**What needs to be done:**
In your reply, reproduce the lines from the first one below to the line containing "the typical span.", inclusive, exactly as they stand.

----- Recorded data -----

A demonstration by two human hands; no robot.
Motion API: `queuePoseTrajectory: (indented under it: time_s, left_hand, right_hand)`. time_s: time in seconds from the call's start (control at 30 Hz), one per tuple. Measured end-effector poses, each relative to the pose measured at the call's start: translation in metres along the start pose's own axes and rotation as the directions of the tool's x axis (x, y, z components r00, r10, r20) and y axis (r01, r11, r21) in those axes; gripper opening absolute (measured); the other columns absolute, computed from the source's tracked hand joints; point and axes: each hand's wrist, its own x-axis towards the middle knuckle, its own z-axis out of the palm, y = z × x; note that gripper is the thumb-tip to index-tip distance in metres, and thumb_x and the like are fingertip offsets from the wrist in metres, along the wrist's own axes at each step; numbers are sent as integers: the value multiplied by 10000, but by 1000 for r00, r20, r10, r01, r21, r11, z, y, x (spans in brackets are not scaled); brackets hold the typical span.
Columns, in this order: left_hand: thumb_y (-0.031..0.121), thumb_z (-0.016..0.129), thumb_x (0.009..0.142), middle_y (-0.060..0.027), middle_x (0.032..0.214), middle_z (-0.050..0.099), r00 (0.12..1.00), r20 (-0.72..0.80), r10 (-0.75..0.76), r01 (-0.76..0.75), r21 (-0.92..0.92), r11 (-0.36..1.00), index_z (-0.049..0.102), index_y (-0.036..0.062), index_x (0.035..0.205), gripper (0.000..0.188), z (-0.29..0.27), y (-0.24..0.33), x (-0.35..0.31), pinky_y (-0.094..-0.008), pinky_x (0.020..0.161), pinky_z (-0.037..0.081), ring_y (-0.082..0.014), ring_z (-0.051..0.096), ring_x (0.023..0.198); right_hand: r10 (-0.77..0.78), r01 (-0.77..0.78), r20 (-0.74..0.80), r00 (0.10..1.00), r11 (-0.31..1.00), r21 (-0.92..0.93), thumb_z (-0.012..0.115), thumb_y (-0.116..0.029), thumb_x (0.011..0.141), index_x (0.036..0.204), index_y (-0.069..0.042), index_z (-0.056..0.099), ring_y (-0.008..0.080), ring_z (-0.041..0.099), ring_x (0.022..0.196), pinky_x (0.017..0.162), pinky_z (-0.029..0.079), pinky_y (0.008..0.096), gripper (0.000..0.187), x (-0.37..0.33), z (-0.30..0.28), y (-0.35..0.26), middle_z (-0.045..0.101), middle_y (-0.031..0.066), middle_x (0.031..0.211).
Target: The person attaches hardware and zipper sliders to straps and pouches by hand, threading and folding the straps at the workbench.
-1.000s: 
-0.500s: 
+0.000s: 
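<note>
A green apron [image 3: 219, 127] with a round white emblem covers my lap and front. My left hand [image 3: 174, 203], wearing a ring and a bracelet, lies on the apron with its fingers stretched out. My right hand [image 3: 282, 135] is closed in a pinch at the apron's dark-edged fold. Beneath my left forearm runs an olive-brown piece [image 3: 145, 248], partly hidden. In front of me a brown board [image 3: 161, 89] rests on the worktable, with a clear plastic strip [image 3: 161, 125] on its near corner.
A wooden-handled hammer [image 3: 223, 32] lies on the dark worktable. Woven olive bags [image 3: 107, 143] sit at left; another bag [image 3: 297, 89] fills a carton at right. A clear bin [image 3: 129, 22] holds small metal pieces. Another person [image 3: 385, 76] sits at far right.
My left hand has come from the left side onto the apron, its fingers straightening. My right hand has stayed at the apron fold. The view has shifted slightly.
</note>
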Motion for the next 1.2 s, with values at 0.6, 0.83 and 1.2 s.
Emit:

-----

**Written response:**
A demonstration by two human hands; no robot.
Motion API: `queuePoseTrajectory: (indented under it: time_s, left_hand, right_hand)`. time_s: time in seconds from the call's start (control at 30 Hz), one per tuple. Measured end-effector poses, each relative to the pose measured at the call's start: translation in metres along the start pose's own axes and rotation as the directions of the tool's x axis (x, y, z components r00, r10, r20) and y axis (r01, r11, r21) in those axes; gripper opening absolute (measured); the other columns absolute, computed from the source's tracked hand joints; point and axes: each hand's wrist, its own x-axis towards the middle knuckle, its own z-axis out of the palm, y = z × x; note that gripper is the thumb-tip to index-tip distance in metres, and thumb_x and the like are fingertip offsets from the wrist in metres, along the wrist's own axes at each step; numbers are sent as integers: the value multiplied by 10000, but by 1000 for r00, r20, r10, r01, r21, r11, z, y, x (spans in brackets are not scaled); brackets hold the typical span.

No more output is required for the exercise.